(Exercise goal):
Your task is to copy every line below that contains the word "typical".

[Excerpts from a dataset]
++++++++

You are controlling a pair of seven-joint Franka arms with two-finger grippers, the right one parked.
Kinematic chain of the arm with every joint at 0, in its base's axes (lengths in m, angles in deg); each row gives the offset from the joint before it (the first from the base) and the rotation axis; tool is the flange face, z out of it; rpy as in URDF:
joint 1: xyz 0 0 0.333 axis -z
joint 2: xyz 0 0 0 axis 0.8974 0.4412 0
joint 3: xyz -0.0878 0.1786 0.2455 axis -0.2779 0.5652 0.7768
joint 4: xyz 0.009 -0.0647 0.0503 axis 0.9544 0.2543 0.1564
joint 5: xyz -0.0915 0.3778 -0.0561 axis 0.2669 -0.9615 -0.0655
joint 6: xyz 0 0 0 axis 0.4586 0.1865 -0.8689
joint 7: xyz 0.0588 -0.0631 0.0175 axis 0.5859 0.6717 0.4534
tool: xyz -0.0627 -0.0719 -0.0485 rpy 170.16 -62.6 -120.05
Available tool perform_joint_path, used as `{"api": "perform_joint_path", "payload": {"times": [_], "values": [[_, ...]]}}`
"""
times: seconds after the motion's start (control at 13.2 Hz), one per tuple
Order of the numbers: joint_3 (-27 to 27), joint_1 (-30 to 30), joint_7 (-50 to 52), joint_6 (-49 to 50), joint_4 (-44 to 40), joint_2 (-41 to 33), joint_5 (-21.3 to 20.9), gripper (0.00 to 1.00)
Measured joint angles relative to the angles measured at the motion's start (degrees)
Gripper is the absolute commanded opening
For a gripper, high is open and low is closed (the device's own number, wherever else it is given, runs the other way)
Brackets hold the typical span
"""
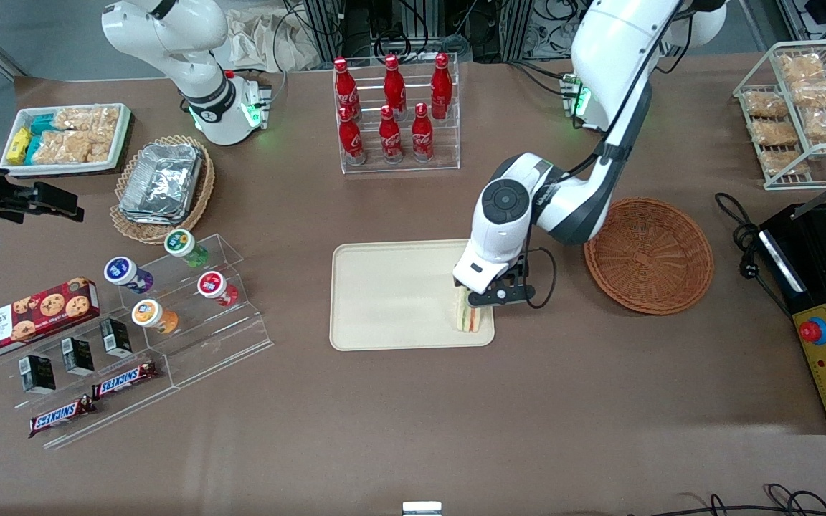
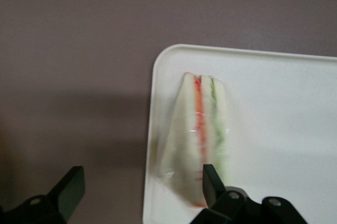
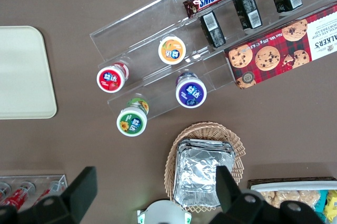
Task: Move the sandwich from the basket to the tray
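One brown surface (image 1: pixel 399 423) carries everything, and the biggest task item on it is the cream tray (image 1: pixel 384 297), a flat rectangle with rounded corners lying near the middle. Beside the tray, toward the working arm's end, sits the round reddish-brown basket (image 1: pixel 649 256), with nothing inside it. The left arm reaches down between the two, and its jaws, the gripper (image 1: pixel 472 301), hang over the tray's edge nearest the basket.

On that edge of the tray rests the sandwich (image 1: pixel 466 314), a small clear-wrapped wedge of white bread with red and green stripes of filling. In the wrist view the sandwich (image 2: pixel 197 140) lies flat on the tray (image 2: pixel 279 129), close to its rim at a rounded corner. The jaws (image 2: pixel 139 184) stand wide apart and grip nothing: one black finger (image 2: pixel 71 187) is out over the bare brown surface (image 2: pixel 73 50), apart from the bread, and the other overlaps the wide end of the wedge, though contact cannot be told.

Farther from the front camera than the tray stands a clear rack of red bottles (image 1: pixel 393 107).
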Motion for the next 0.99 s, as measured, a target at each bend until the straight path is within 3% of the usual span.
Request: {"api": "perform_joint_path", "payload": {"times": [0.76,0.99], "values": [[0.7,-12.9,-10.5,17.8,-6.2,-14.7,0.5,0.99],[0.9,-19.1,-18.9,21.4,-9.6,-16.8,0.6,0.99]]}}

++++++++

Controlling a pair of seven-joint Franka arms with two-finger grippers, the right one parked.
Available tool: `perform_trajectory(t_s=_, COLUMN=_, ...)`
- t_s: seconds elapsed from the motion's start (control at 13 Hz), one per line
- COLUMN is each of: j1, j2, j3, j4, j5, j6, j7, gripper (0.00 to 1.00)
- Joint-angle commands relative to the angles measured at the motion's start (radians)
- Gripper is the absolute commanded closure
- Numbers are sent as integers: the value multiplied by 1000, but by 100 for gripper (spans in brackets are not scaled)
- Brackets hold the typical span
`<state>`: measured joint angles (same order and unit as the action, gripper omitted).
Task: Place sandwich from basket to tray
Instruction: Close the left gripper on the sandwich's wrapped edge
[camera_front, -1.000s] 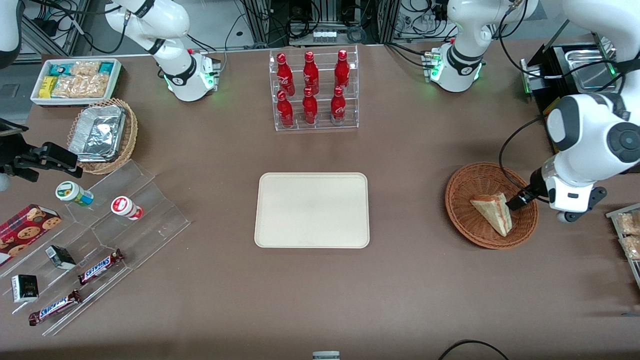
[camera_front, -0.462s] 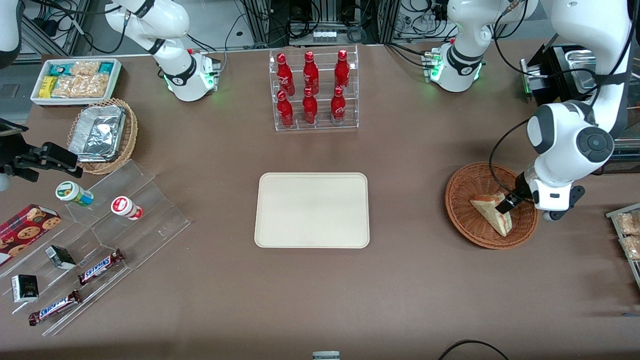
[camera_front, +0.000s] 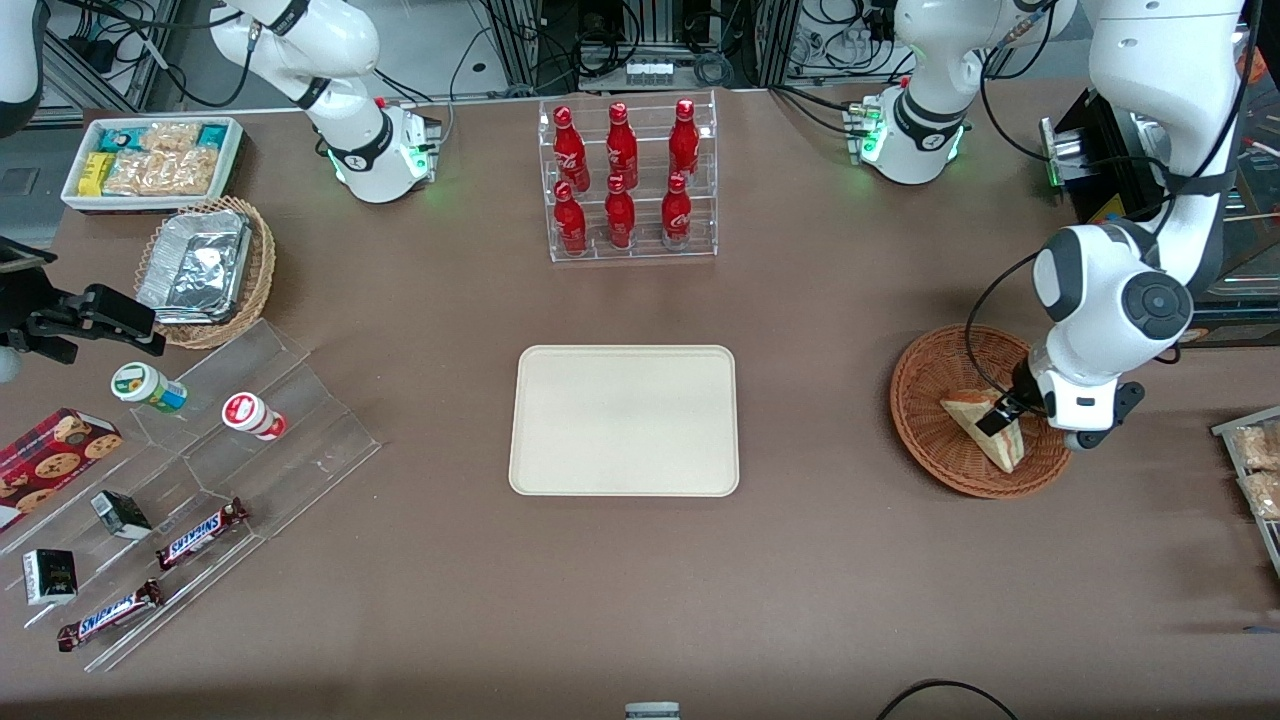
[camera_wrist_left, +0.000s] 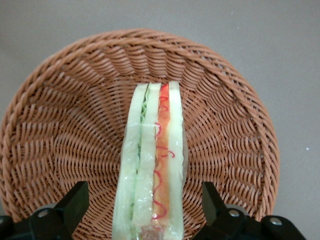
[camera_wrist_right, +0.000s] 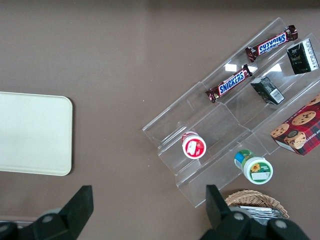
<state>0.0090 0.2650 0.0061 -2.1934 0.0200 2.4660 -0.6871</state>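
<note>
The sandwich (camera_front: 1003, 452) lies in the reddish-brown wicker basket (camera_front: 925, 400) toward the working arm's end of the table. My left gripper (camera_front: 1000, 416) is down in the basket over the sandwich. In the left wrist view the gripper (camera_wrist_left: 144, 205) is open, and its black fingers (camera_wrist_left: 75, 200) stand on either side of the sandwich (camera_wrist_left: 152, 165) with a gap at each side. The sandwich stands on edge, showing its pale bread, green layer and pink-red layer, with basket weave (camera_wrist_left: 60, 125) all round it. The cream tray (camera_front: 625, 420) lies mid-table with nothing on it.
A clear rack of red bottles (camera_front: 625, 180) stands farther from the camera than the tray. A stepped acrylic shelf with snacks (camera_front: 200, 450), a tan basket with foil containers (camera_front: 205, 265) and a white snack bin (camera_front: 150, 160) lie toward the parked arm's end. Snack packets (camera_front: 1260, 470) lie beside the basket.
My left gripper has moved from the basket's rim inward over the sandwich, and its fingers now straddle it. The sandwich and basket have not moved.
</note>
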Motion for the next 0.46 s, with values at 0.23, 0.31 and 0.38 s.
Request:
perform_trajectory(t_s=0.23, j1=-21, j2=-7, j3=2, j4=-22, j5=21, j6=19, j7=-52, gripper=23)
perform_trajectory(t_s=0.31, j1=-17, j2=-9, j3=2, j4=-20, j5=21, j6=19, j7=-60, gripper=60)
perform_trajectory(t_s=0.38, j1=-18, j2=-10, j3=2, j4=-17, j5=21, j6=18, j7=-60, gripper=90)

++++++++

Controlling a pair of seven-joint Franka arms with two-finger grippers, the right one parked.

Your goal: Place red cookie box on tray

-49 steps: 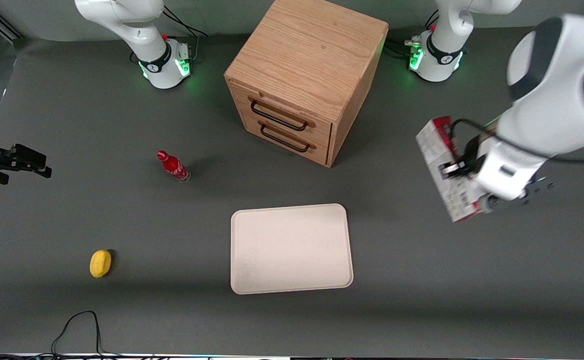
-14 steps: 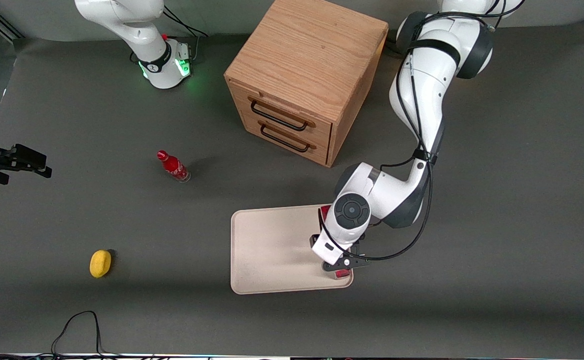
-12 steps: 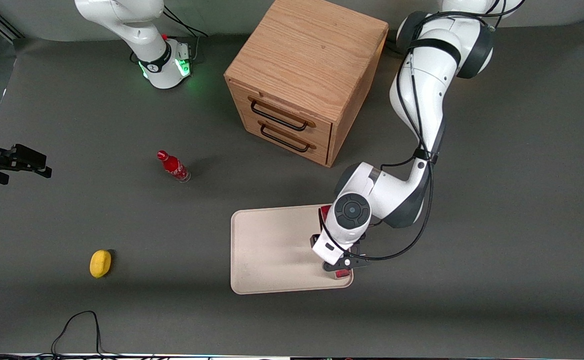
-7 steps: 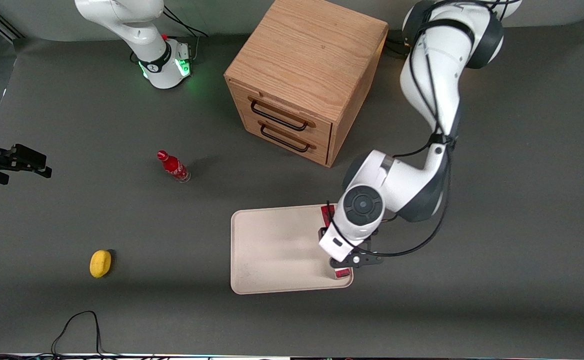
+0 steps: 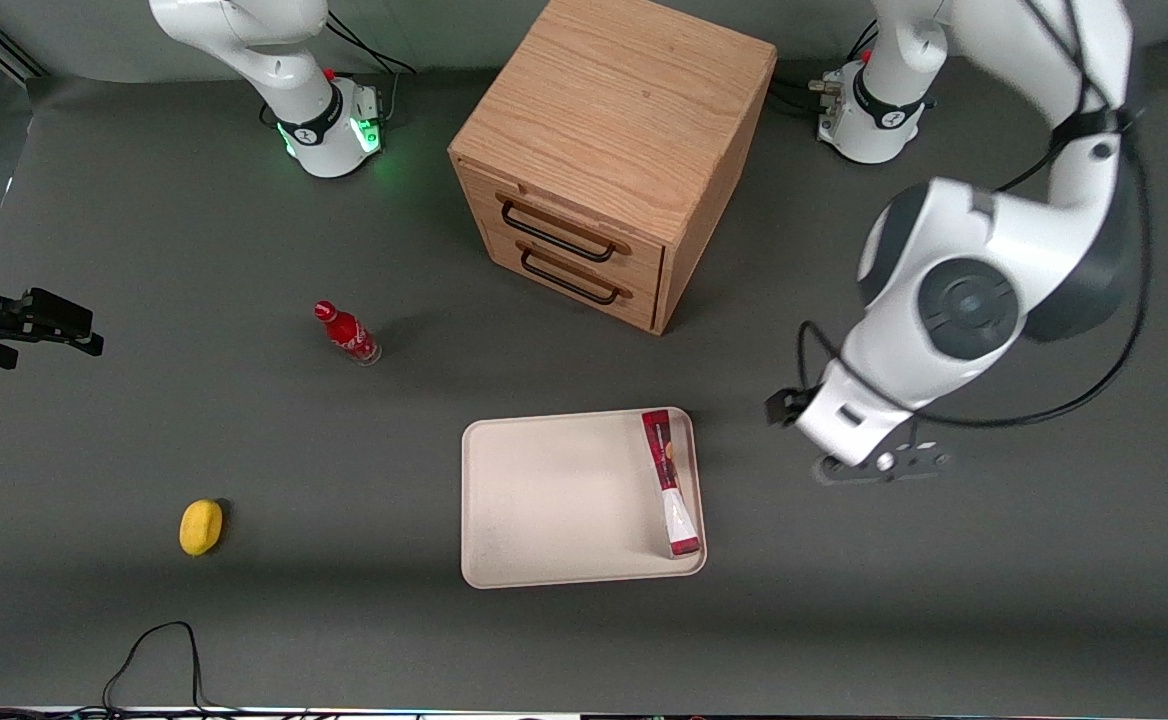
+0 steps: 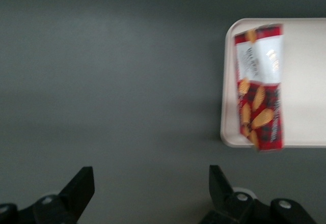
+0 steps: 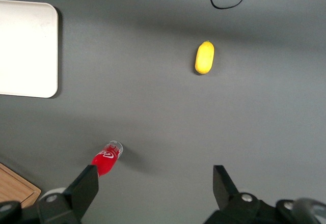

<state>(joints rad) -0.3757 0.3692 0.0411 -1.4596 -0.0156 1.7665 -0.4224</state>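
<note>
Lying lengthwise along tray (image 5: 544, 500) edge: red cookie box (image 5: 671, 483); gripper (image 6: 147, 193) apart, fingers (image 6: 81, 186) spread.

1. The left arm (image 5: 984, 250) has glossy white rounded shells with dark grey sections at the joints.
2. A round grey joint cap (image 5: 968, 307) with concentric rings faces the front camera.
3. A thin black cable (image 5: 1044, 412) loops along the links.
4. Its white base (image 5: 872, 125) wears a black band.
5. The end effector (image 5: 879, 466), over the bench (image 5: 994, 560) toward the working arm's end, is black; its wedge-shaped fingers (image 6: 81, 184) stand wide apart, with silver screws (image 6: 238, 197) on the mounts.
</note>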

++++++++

(Response area):
Brackets hold the typical span
- Brackets hold the typical span

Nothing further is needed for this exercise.